Ähnlich fassungslos wie gestern sah ich ihn an. Wahrscheinlich mit völliger Leere im Gesicht. Das war also gar nichts für ihn? Das war doch nicht gar nichts! Ich hatte das Gefühl, dass ich gerade nicht mit Mathias hier saß, sondern mit jemand anderem, der einfach nur genau so aussah. Aber so war es nicht. Er war es wirklich und er verstand mich nicht. Ich sah traurig zu Boden.
„Was ist los?", fragte er nochmal und legte eine Hand auf meine Wange. Ich legte meine darauf und zog seine wieder weg.
„Findest du nicht, dass wir es haben zu schnell angehen lassen?", fragte ich ihn dann.
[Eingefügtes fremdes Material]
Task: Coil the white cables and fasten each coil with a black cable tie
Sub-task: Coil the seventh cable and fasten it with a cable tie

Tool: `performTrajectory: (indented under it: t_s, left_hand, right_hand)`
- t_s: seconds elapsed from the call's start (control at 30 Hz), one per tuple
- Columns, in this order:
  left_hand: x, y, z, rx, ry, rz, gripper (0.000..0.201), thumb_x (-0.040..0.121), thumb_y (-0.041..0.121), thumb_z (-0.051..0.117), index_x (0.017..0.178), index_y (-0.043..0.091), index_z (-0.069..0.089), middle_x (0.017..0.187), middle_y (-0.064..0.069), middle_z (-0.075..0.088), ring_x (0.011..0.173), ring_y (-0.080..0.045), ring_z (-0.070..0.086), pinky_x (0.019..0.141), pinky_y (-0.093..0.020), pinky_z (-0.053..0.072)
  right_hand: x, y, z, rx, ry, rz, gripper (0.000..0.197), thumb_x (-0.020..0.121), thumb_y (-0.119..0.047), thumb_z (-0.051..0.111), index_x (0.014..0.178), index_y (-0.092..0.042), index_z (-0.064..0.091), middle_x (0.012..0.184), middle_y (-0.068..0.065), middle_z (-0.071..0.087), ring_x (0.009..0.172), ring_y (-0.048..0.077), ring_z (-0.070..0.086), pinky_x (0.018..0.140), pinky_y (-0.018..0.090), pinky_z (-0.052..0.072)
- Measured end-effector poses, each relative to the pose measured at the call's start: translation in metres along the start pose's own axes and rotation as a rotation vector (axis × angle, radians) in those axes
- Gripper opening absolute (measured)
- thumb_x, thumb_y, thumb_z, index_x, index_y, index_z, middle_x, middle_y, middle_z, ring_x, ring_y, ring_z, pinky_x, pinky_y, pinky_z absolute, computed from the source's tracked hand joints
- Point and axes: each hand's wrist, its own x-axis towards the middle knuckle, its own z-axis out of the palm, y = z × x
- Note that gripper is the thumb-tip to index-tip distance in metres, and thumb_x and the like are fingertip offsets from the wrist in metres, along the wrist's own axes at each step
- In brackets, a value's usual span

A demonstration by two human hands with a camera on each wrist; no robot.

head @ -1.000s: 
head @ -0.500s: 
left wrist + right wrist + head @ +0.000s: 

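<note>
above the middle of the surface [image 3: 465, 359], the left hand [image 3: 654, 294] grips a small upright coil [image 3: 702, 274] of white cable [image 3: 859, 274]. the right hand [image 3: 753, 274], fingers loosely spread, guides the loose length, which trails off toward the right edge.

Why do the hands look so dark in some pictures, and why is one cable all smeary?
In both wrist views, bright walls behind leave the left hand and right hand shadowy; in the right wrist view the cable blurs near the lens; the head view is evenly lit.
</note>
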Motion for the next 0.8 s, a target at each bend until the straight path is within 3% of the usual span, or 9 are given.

„Nein", antwortete er, „finde ich nicht." Sein Blick sagte mir, dass er wirklich gar nicht verstand, was in mir vorging.
„Okay...", stammelte ich traurig. Ich atmete einmal tief durch, „schade.."
„Warum bist du traurig?", fragte er dann und strich eine Haarsträhne hinter mein Ohr. Ich kämpfte kurz mit meinen Tränen. Ich konnte einfach nicht begreifen, was hier gerade passierte.
„Du verstehst mich einfach nicht. Oder du willst es nicht verstehen...", antwortete ich.
„Doch, ich will! Ich weiß aber nicht, wie ich helfen kann!"
„Ich bin verwirrt, wie schnell alles ging!", versuchte ich es nochmal.
„Also, es war zu viel für dich?", fragte er nochmal nach und ich nickte. So langsam schien er doch zu begreifen, was falsch lief.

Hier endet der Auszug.